BNP Paribas Fortis Chief Strategy Officer Philippe Gissels has long been bullish on gold and silver, and even as volatility continues to dominate precious metals markets, his belief that there is more upside ahead for the metals has remained steadfast.

He told CNBC on Thursday that he sees the decline in gold and silver prices as a “consolidation phase.”

“Precious metals have shown a strong correlation with equities this time, with both being hit primarily by concerns about rising interest rates due to inflation,” Gissels said. “In our world, interest rates are like gravity. When interest rates rise, the gravity increases and pulls down all assets, including precious metals.”

As the Iran war drags on, raising warnings of price shocks and stunted economic growth, markets are starting to price in a halt to the monetary easing cycle in various major economies, with some central banks expected to raise interest rates to avoid the impact of soaring energy prices.

But optimism resurfaced on Wednesday following reports that the United States and Iran were close to a peace deal. Gissels noted that precious metals are now recovering along with equities.

“We expect the long-term bull market in gold and silver to resume, with the metals reaching all-time highs in the not-too-distant future, perhaps this year,” he told CNBC.

Once the fog of war lifts, investors will return to the market for gold and silver.

Philip Gissels

Chief Strategy Officer of BNP Paribas Fortis

Gissels said Thursday that all the factors that brought gold and silver to this point are “still in full play.”

“Central banks and governments will continue to diversify from U.S. government paper into gold,” he told CNBC. “We live in an environment of structurally high inflation, and we need to hold real assets.
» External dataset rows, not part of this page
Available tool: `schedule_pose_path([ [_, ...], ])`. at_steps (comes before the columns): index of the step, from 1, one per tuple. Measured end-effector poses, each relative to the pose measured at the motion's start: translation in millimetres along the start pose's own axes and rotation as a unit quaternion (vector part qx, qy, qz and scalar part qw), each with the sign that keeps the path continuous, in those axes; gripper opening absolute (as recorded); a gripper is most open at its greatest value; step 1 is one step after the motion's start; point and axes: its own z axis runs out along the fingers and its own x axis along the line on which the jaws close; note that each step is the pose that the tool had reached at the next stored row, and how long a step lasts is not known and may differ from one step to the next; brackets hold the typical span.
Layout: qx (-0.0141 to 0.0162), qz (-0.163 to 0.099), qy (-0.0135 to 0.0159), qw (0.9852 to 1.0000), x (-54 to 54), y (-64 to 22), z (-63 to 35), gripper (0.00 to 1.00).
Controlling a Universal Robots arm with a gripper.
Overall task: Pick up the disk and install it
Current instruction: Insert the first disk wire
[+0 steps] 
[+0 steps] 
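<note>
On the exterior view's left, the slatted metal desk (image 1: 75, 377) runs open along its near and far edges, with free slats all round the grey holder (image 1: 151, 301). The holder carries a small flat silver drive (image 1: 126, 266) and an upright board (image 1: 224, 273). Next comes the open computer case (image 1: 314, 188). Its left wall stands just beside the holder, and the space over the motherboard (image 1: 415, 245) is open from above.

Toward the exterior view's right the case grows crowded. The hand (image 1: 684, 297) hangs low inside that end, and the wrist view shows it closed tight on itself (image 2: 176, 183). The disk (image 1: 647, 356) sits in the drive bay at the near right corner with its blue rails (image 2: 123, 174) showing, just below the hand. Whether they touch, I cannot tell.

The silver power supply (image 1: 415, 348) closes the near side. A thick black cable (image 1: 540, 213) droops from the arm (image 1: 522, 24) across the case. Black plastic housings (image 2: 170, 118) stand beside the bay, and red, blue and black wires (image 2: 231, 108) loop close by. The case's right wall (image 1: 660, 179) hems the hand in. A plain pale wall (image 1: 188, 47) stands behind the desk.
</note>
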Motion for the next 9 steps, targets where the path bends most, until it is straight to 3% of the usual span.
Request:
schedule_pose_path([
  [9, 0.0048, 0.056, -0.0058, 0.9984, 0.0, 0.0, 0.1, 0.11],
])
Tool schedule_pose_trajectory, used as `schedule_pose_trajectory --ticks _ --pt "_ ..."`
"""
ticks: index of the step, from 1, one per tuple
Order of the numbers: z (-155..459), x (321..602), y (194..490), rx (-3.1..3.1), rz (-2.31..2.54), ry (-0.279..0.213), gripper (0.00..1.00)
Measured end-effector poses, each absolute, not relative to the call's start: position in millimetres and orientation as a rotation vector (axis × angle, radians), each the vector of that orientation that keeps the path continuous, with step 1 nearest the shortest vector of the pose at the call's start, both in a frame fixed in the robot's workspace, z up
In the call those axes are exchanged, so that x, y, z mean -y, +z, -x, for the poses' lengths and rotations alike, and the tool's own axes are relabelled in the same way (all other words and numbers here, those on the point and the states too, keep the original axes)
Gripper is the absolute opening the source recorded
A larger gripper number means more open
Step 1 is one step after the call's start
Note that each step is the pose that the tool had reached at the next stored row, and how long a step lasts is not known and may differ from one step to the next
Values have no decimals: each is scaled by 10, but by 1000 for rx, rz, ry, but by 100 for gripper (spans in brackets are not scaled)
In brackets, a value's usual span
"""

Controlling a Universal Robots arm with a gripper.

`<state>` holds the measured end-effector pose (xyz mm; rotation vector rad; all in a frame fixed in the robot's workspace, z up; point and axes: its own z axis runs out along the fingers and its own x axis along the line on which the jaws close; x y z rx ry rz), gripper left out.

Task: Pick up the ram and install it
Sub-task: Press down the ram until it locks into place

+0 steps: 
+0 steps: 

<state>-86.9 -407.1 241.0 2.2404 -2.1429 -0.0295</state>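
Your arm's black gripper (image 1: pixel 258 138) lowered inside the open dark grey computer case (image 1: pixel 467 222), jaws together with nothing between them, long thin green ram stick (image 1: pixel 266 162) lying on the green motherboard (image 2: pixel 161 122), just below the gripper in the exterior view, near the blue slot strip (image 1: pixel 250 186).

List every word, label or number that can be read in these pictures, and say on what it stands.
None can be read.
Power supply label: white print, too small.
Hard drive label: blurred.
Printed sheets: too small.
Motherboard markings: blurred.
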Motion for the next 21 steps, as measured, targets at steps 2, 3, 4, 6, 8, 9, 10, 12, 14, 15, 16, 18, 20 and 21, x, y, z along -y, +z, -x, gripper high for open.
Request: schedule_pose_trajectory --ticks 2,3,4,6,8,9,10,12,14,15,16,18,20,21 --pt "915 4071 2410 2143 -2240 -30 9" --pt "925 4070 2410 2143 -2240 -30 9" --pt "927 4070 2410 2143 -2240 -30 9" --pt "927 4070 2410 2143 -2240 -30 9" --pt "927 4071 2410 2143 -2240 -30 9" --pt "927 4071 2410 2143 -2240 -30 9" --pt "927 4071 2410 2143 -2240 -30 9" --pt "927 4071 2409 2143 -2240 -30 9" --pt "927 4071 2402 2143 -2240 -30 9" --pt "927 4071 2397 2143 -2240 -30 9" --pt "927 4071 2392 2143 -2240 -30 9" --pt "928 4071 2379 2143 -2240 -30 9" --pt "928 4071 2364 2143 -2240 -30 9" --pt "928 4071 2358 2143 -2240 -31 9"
Precious metals are clearly part of that.[And]once the fog of war lifts, investors will return to the gold and silver markets.”
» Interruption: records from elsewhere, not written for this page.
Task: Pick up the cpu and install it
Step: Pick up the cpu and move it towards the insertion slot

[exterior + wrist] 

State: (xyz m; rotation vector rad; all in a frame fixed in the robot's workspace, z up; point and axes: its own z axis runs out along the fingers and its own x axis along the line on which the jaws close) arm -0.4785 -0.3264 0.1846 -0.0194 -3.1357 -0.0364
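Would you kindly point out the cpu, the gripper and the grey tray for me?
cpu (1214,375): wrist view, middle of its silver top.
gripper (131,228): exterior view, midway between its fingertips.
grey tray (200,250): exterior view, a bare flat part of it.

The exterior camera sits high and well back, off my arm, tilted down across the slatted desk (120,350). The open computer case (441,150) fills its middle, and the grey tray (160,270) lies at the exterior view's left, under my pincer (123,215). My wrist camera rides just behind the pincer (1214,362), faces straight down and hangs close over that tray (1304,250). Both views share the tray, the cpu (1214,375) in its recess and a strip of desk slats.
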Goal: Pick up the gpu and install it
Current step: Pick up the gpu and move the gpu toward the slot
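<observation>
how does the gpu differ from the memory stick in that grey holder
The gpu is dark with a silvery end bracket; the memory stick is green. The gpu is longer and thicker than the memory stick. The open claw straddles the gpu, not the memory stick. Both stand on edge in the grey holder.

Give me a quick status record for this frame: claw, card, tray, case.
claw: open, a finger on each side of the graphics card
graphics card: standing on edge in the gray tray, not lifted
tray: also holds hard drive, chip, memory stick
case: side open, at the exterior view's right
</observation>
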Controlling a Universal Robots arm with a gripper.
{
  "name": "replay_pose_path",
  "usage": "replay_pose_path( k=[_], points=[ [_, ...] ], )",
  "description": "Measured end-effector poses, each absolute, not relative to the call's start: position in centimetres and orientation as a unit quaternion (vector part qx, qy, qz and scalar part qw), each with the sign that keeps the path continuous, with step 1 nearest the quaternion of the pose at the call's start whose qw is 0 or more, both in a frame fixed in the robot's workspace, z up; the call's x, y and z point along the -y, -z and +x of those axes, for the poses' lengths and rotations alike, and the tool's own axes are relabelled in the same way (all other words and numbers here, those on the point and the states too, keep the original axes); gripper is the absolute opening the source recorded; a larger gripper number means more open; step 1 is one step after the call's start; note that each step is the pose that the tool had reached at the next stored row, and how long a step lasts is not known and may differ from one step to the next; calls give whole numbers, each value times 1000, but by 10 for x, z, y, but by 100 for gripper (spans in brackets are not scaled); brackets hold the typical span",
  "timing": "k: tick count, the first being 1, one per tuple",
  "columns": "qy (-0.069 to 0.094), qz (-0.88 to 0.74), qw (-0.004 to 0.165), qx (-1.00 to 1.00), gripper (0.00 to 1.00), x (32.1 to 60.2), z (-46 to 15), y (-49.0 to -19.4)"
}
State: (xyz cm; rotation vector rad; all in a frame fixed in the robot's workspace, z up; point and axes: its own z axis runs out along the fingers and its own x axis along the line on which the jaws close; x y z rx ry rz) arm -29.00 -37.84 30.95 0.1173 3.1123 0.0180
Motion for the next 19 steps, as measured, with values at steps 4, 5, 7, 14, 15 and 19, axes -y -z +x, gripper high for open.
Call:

He argued that the decline in gold and silver prices in recent months is “not the end, but merely a lull in what will likely remain the strongest and longest bull market in gold and silver history.”
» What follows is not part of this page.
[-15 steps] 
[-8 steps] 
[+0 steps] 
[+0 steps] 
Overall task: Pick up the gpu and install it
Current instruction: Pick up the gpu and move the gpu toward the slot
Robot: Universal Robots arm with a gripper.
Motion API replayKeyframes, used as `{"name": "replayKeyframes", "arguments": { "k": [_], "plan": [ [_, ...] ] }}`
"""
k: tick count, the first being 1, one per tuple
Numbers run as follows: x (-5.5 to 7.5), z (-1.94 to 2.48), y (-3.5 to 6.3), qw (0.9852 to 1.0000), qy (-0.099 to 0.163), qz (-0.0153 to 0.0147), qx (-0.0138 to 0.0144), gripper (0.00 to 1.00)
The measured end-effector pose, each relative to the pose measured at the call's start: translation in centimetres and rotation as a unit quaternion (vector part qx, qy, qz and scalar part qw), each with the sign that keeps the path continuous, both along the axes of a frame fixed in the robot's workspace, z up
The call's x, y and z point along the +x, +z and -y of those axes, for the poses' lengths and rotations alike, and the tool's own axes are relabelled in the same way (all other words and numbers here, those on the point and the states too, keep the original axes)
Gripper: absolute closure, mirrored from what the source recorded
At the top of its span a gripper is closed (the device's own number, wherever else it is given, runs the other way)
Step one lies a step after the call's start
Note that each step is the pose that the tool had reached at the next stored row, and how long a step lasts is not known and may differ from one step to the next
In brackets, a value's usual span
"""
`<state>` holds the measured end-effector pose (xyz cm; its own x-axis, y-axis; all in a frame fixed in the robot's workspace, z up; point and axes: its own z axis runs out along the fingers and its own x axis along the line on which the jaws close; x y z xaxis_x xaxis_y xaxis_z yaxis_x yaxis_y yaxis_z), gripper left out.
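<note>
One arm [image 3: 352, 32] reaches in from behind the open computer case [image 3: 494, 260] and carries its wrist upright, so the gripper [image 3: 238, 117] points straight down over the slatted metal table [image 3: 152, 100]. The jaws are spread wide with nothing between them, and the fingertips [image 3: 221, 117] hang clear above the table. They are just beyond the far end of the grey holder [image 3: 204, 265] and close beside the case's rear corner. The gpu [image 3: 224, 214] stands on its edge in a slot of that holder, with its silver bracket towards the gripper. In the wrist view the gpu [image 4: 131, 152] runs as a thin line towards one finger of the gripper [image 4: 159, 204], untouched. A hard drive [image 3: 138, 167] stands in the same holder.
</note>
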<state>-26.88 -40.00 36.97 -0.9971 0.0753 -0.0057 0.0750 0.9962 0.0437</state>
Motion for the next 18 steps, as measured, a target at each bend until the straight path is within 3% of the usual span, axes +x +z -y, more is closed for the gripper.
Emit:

Paul Williams, managing director of gold and silver supplier Salomon Global, told CNBC in an email Thursday that the war is still going on and it’s difficult to predict, especially for silver, which is more volatile. However, like Gissels, he said silver prices are still supported by the same fundamental factors that drove the rally in 2025.

“While demand for green technology continues to be strong, the supply of physical silver remains tight,” he said. “The US-Iran conflict has only highlighted the strategic case for solar power. AI-related demand remains large and growing, putting further pressure on an already tight supply-demand balance.”

Silver is used for a wide range of industrial purposes and is an essential ingredient in products from computers and mobile phones to solar panels and cars. Williams said short-term volatility is likely to continue until a permanent deal between the US and Iran is formalized, but prices should be supported in the long term.

“We expect to see further upside and bullish conditions as more people seek the safety and security of holding physical assets outside the traditional financial system,” he said.

“If a peace deal is concluded, silver is most likely to benefit from improving business confidence, solid industrial demand, and increased investor risk appetite. If negotiations fail, the initial safe-haven movement will likely be led by gold, but the tight physical silver market could quickly catch up.”